WHAT NEEDS TO BE DONE. Extract, unchanged, every line from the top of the material below through the line with "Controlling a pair", and no more.

INFORMATION SUPPLIED.
Content starts
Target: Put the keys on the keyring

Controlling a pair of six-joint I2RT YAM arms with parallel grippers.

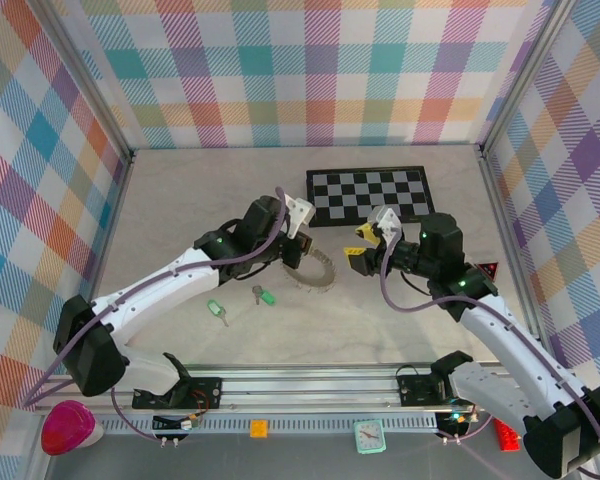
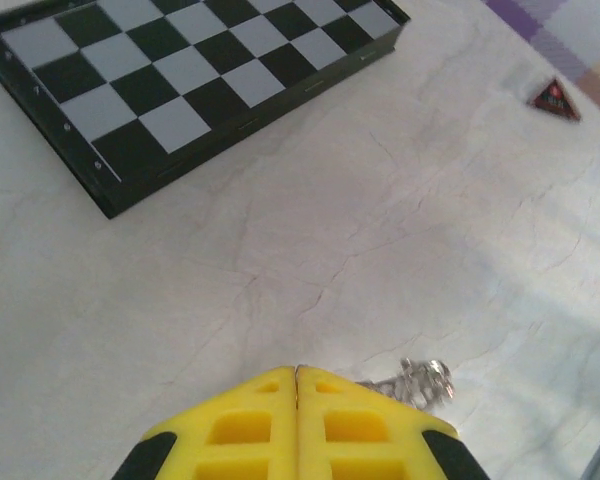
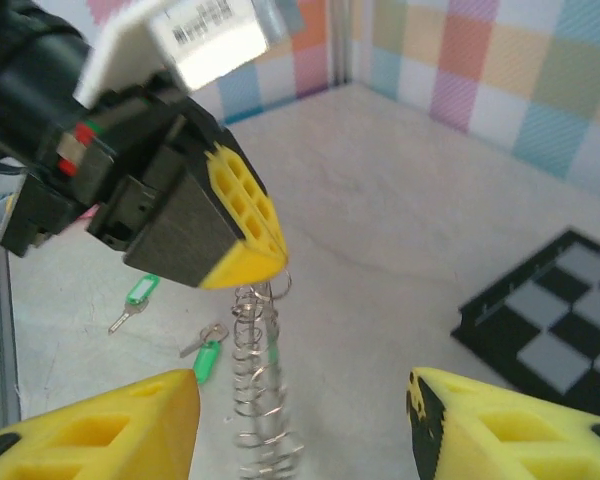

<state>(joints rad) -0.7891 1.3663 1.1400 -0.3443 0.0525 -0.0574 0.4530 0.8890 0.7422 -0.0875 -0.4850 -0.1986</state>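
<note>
My left gripper [image 1: 300, 243] is shut on the top of the keyring [image 1: 318, 272], a chain-like metal ring that hangs edge-on down to the table. From the right wrist view the keyring [image 3: 257, 385] dangles from the left gripper's yellow fingertips [image 3: 248, 225]. My right gripper [image 3: 302, 432] is open, its fingers either side of the ring's lower part and apart from it. In the left wrist view my left gripper [image 2: 297, 372] has its jaws pressed together, with a bit of the ring [image 2: 423, 381] beside them. Two green-headed keys [image 1: 217, 312] [image 1: 263, 295] lie on the table to the left; both keys [image 3: 138, 297] [image 3: 208, 357] are loose.
A black-and-white checkerboard [image 1: 370, 193] lies flat behind the grippers. A small red triangle [image 1: 488, 270] sits near the right wall. Plaid walls enclose the table on three sides. A metal rail [image 1: 300, 385] runs along the near edge.
</note>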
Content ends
RESULT FOR THIS TASK.
Target: Put the keys on the keyring

Controlling a pair of six-joint I2RT YAM arms with parallel grippers.

The answer has been written out completely.